• Exercise goal
Across the listing below, count every line where the string "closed" appears, then give only the count.

• Supplied material

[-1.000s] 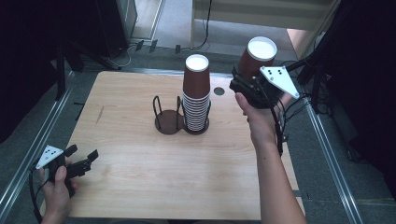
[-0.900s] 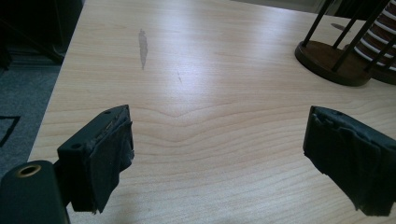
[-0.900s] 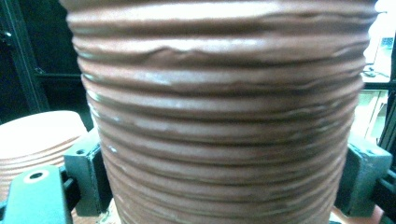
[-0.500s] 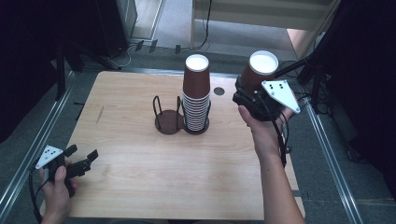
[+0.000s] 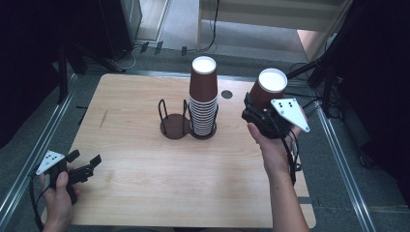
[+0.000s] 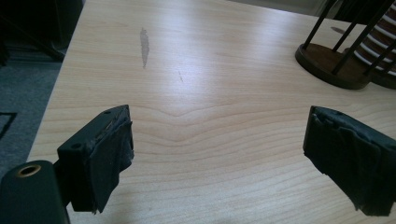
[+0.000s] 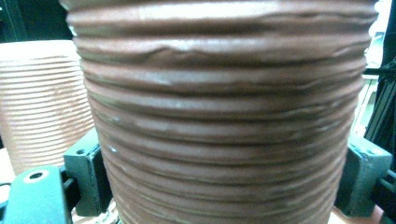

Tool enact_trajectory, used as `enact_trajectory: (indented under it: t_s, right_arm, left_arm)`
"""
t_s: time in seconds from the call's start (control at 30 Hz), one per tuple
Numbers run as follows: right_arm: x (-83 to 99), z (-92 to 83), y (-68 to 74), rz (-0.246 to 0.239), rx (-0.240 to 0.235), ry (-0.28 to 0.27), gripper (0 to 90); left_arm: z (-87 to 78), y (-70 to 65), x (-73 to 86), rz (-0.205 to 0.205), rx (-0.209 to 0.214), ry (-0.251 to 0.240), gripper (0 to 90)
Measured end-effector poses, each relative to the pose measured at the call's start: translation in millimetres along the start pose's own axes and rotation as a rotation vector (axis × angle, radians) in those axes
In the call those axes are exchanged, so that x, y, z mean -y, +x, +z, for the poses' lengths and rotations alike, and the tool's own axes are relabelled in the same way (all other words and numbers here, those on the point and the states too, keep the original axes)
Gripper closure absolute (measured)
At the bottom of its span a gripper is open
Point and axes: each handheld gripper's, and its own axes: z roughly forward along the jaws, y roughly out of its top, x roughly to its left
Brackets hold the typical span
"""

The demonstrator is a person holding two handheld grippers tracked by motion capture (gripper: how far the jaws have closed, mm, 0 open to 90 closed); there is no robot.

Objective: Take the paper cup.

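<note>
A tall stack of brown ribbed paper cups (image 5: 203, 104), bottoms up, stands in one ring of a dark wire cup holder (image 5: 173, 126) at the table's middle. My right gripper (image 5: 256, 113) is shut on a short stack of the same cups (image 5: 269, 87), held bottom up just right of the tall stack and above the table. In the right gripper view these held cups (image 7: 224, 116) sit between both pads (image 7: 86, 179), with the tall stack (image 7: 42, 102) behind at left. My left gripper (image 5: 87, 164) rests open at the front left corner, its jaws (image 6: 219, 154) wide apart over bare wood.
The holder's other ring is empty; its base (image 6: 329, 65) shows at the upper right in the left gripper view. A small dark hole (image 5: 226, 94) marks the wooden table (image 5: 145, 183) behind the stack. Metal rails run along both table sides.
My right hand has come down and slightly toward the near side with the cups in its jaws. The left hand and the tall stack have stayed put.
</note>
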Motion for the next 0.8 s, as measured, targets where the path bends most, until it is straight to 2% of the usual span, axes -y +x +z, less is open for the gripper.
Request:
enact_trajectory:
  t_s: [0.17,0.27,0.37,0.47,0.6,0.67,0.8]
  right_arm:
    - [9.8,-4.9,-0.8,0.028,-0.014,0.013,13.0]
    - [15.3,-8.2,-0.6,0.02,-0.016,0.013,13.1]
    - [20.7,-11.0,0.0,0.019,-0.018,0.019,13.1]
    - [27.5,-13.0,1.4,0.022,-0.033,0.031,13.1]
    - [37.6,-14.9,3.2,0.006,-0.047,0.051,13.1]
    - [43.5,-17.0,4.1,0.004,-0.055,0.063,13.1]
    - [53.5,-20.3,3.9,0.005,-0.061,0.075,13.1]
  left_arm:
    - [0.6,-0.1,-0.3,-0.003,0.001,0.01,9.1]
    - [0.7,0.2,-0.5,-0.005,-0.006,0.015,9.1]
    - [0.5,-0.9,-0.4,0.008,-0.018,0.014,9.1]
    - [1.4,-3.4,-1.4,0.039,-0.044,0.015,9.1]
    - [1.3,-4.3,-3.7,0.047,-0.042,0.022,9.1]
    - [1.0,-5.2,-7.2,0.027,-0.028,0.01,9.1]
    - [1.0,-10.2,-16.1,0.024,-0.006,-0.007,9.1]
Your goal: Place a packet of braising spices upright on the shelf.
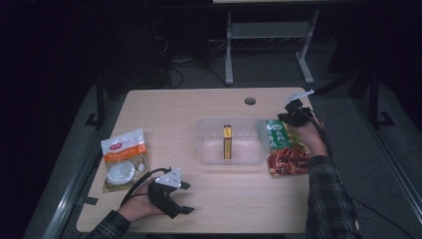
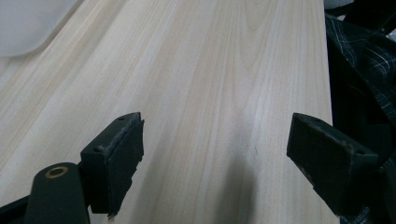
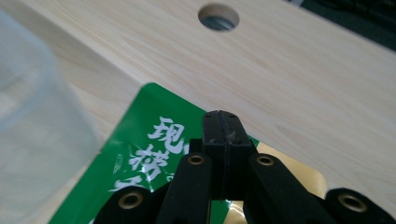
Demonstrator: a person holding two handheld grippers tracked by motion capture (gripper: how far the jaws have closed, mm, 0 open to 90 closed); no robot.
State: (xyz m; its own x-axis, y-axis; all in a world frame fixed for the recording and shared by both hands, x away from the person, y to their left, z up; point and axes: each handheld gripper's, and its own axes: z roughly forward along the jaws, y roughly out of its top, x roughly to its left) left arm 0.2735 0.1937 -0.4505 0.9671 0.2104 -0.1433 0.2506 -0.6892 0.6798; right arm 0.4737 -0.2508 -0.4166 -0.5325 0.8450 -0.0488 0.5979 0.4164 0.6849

• Worked solution
2